== Task item ==
Work through the listing below and state how many of its lines hold the word "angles". Give no other output.

== Dataset excerpts ==
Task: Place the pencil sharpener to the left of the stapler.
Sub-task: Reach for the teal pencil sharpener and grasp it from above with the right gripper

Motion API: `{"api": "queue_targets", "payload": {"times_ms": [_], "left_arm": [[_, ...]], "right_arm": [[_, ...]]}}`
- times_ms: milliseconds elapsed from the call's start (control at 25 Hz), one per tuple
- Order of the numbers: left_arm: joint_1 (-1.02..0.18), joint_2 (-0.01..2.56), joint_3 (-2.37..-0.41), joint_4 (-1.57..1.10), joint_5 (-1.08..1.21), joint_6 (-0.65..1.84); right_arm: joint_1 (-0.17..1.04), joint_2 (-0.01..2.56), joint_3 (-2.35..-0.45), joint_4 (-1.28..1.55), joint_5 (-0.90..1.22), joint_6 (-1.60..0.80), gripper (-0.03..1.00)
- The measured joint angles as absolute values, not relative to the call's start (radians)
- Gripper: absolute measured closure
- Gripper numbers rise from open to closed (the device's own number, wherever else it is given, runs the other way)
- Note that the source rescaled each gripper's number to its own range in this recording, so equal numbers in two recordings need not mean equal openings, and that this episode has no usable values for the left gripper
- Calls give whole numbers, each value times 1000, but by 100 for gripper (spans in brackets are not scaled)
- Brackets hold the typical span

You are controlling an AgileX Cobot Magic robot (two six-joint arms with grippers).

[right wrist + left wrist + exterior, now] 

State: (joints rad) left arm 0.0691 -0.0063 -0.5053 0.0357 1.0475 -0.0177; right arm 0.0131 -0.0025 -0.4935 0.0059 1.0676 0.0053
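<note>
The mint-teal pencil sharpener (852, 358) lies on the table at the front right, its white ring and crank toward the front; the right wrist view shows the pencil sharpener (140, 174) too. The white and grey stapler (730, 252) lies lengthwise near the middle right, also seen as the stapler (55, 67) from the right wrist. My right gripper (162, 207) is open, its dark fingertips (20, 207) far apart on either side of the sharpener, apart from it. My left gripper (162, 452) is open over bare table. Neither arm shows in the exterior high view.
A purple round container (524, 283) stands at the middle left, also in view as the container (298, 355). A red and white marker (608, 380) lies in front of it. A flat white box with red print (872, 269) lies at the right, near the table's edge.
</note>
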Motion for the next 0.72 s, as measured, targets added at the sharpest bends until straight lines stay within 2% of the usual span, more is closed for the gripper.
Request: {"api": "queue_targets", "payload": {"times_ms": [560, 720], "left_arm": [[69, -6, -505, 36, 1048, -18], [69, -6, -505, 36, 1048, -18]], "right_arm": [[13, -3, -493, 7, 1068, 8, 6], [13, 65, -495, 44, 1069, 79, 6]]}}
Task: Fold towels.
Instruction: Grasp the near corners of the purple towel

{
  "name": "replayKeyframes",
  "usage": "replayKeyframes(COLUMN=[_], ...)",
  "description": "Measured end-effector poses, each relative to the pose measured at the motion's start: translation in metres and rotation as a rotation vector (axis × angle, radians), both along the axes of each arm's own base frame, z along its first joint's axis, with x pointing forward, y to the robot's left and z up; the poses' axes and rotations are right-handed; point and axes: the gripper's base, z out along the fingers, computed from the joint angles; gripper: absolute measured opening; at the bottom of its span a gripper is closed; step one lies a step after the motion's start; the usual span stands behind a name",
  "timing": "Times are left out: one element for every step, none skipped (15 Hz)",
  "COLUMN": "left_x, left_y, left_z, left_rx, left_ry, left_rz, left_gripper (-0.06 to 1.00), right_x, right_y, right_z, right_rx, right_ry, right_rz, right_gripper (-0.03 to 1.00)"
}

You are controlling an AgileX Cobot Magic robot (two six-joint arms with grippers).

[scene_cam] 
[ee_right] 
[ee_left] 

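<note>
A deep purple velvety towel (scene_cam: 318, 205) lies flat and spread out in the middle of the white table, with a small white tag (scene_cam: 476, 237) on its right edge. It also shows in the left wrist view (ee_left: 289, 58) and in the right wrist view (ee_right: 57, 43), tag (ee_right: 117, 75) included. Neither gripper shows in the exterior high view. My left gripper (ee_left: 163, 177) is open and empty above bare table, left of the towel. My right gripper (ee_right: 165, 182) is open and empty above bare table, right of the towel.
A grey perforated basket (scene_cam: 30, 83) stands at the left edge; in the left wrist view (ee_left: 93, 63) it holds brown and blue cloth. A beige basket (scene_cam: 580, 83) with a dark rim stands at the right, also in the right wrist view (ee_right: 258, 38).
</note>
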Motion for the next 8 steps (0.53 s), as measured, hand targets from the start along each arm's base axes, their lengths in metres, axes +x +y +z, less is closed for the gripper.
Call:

== Solution ==
2